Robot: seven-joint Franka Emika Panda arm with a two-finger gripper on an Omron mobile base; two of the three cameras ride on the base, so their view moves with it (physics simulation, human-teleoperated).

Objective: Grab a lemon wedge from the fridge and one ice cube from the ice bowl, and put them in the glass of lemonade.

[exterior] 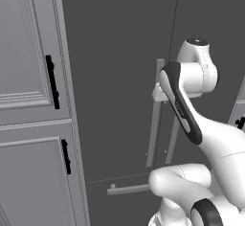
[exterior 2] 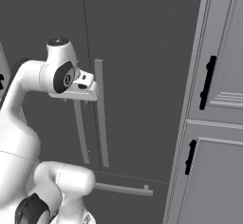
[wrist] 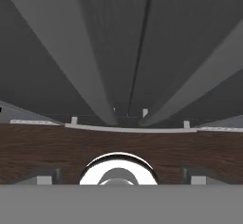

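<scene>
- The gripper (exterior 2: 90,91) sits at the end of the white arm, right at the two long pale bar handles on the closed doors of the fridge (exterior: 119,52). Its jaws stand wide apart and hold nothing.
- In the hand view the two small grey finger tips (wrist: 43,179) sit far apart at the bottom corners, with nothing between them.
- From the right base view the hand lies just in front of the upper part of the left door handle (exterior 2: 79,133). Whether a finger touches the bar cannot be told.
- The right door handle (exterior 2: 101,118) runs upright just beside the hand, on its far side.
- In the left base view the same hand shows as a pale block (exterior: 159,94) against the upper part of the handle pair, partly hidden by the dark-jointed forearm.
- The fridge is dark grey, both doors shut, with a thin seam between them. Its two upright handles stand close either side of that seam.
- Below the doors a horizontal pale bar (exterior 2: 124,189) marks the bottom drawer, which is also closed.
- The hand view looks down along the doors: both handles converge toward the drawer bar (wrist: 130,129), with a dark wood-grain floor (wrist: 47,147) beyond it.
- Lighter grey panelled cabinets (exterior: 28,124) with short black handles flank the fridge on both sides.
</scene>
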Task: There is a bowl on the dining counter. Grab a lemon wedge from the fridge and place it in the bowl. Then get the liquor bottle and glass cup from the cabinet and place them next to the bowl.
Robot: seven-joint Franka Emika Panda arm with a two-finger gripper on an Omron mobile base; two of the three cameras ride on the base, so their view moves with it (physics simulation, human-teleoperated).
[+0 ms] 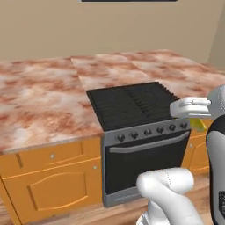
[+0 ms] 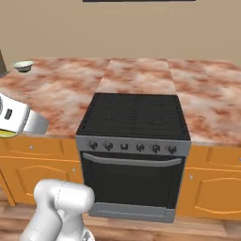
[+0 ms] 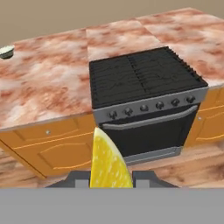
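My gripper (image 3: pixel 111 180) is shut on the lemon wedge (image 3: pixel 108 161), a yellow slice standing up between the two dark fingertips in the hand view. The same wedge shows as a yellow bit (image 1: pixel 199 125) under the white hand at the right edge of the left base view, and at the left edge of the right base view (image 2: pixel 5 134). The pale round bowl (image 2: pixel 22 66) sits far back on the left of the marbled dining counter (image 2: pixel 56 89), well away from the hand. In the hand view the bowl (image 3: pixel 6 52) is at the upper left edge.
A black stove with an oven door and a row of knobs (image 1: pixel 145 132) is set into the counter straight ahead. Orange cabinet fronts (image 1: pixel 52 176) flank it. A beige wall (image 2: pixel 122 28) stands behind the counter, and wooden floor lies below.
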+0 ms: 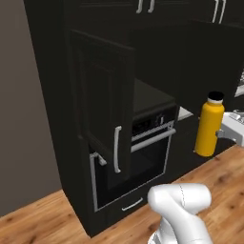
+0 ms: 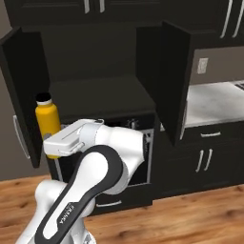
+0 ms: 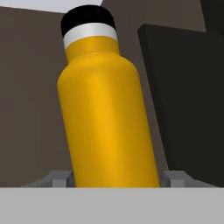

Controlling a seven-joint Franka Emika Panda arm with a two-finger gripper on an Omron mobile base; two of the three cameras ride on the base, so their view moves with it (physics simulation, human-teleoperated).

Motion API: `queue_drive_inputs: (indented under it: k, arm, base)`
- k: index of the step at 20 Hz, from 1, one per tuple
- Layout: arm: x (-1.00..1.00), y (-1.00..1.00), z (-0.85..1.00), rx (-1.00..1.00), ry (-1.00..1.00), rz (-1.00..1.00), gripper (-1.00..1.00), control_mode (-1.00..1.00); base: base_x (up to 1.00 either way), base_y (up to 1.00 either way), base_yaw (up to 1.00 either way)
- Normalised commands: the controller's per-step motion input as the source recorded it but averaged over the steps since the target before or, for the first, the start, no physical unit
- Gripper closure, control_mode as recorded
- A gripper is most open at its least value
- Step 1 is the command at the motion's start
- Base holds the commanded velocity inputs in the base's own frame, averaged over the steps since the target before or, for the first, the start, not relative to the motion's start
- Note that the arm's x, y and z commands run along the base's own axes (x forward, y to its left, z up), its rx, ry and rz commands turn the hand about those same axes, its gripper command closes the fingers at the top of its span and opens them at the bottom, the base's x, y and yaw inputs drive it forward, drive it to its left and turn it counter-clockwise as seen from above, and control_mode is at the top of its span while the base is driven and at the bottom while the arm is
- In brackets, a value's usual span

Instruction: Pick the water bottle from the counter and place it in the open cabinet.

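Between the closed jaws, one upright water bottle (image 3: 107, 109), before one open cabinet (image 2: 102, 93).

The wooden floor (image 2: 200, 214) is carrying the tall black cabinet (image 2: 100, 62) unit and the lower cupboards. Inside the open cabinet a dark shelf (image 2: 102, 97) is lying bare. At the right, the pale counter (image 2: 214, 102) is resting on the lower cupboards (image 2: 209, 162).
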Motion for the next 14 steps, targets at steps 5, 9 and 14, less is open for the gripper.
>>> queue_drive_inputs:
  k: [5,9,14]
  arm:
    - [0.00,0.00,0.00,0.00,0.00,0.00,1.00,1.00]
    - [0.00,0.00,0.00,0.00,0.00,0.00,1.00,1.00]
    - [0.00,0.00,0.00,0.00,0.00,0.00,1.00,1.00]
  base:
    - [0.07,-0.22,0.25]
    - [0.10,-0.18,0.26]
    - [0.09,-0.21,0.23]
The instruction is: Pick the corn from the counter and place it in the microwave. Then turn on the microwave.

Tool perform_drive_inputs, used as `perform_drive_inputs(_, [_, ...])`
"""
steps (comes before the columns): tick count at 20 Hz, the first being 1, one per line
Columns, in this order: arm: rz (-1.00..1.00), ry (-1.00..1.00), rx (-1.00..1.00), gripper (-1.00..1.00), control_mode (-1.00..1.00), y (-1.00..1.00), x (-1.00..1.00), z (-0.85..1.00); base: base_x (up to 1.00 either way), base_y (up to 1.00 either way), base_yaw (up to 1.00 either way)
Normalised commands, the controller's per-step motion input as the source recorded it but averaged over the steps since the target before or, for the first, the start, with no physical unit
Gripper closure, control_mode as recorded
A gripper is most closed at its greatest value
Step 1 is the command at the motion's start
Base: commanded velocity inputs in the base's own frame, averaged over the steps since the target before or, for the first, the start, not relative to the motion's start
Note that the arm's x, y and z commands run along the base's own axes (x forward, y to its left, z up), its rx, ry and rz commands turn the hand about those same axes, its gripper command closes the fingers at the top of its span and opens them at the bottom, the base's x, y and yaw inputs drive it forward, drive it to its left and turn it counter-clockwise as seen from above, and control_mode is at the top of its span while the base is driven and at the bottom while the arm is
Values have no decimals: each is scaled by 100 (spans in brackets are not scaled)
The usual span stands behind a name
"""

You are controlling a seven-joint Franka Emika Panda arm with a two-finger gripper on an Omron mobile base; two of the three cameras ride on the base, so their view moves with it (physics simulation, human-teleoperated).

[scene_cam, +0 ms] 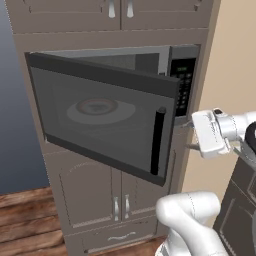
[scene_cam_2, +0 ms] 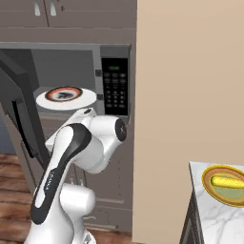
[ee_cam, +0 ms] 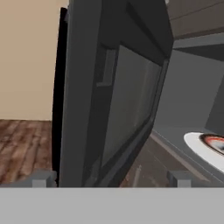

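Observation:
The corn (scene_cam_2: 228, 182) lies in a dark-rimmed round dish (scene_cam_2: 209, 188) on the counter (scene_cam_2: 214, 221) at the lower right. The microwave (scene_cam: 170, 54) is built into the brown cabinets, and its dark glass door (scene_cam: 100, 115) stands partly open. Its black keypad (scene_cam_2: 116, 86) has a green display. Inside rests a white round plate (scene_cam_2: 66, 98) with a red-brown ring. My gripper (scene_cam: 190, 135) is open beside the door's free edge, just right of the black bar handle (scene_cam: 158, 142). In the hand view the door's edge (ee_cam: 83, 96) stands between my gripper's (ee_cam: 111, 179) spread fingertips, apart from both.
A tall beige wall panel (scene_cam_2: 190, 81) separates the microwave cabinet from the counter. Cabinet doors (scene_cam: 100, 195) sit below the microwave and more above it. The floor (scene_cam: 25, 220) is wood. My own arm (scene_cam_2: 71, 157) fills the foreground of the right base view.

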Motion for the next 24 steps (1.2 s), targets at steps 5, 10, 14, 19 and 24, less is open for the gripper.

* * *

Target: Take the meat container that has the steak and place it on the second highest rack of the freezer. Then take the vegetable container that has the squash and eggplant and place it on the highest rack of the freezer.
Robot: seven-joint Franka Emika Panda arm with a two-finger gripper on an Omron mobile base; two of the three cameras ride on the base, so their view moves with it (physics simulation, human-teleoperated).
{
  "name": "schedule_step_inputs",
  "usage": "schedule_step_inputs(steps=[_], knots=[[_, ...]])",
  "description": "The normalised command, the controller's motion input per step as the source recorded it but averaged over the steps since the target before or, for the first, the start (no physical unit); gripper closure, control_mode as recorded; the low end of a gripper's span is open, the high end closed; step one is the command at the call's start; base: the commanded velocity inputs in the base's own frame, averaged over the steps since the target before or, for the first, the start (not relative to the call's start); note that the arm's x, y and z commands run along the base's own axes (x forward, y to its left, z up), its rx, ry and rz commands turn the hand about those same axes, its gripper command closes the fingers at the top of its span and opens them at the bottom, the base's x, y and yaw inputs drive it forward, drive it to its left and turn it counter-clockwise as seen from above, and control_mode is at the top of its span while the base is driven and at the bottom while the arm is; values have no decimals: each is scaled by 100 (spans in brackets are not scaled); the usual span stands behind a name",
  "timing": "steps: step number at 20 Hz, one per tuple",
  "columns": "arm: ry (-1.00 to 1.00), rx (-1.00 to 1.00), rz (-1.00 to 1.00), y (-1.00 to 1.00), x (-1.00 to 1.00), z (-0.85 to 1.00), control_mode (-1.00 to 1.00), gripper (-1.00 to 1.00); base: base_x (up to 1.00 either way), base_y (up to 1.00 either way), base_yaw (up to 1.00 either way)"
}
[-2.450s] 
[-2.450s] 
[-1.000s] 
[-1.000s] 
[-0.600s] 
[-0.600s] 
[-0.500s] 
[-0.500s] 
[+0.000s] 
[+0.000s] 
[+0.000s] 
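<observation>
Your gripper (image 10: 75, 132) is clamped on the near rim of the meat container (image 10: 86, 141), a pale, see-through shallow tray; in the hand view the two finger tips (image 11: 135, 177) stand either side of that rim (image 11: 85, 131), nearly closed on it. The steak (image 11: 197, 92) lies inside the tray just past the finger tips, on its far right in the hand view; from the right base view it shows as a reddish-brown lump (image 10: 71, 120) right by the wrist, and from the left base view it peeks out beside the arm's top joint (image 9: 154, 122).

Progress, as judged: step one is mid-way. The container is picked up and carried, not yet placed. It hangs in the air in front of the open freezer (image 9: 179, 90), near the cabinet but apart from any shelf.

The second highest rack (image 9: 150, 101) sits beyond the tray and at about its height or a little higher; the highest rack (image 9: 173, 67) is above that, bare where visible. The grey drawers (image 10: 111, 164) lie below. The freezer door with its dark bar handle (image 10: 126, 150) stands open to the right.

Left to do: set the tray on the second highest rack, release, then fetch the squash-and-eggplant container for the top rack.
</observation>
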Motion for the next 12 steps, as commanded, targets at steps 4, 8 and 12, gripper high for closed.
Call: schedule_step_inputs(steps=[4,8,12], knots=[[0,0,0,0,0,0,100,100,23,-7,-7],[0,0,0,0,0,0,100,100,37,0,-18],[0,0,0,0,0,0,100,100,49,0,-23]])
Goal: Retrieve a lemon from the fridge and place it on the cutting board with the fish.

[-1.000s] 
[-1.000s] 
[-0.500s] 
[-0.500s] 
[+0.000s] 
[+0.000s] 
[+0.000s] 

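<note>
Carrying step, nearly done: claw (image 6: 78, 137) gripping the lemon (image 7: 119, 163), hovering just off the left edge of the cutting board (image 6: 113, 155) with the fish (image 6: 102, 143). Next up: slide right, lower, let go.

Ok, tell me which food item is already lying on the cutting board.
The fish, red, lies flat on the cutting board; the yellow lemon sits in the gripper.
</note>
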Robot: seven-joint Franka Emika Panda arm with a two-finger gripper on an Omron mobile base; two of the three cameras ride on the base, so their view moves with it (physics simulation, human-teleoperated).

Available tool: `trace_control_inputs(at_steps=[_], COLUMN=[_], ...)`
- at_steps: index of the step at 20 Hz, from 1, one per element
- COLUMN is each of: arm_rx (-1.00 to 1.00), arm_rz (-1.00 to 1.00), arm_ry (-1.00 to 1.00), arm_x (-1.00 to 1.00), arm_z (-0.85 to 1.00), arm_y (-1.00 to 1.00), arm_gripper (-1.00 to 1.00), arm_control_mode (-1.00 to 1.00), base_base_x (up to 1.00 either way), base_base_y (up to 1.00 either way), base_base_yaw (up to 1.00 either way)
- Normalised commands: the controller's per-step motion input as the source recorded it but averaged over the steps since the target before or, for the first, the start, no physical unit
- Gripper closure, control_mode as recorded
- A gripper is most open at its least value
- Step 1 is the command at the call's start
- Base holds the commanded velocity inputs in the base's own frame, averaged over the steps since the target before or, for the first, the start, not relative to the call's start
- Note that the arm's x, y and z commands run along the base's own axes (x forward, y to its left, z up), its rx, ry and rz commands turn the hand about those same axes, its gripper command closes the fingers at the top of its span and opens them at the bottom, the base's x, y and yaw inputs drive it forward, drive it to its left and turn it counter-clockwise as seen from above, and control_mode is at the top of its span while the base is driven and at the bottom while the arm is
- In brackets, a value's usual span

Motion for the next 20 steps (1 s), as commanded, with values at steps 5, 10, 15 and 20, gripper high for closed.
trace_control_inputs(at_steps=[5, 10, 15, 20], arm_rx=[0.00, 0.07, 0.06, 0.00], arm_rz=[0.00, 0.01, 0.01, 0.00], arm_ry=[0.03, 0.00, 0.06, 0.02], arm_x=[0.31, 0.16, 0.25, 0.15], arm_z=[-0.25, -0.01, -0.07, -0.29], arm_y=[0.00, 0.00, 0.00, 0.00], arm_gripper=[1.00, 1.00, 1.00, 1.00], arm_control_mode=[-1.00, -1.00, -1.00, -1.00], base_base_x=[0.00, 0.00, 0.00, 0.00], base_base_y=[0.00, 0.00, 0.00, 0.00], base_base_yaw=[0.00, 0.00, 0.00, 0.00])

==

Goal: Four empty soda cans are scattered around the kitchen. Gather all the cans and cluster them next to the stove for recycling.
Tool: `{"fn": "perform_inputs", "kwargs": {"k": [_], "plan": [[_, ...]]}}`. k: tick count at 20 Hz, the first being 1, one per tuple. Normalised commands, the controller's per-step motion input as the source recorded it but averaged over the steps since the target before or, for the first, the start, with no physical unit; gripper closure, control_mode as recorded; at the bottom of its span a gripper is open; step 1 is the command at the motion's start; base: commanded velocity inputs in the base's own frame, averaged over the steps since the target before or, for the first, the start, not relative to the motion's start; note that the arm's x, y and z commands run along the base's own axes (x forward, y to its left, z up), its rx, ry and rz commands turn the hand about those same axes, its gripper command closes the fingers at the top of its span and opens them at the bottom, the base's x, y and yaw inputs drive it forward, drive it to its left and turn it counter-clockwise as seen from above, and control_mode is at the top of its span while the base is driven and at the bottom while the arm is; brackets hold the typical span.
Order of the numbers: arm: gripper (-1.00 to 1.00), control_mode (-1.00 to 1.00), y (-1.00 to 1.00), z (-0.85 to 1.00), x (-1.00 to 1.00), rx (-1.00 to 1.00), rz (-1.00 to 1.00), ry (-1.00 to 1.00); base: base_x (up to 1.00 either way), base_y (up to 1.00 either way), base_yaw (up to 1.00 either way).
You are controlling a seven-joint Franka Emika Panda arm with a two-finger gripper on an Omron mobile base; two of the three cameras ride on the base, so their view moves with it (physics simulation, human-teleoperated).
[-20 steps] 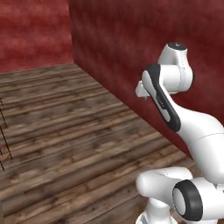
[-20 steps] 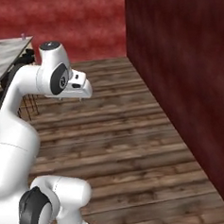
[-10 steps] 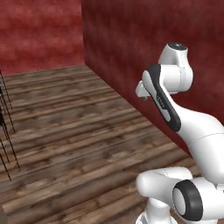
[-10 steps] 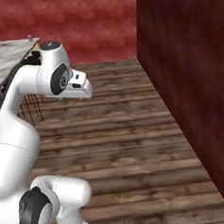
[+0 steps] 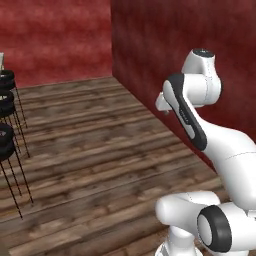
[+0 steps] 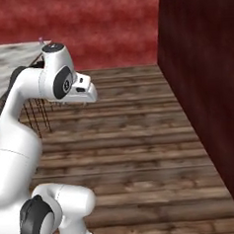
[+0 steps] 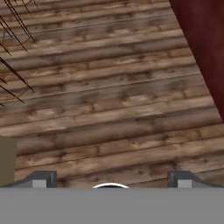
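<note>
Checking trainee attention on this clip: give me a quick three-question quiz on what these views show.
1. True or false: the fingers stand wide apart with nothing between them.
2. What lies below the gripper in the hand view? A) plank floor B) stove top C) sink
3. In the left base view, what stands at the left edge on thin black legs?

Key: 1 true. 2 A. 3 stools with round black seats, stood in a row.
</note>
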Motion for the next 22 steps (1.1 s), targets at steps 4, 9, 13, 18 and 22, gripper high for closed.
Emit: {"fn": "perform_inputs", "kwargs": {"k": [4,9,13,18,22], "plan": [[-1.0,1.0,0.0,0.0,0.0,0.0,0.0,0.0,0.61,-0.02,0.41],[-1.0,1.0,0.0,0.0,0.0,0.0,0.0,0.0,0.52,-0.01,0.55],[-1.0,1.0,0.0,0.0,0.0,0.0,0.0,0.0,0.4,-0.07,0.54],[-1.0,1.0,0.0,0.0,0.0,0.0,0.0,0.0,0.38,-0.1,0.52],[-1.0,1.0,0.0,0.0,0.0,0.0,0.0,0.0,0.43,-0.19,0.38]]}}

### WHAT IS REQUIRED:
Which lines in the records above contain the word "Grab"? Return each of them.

### PROBLEM SOLUTION:
Objective: Grab a lemon wedge from the fridge and one ice cube from the ice bowl, and put them in the glass of lemonade.
Task: There is a bowl on the dining counter. Grab a lemon wedge from the fridge and place it in the bowl. Then get the liquor bottle and glass cup from the cabinet and place them next to the bowl.

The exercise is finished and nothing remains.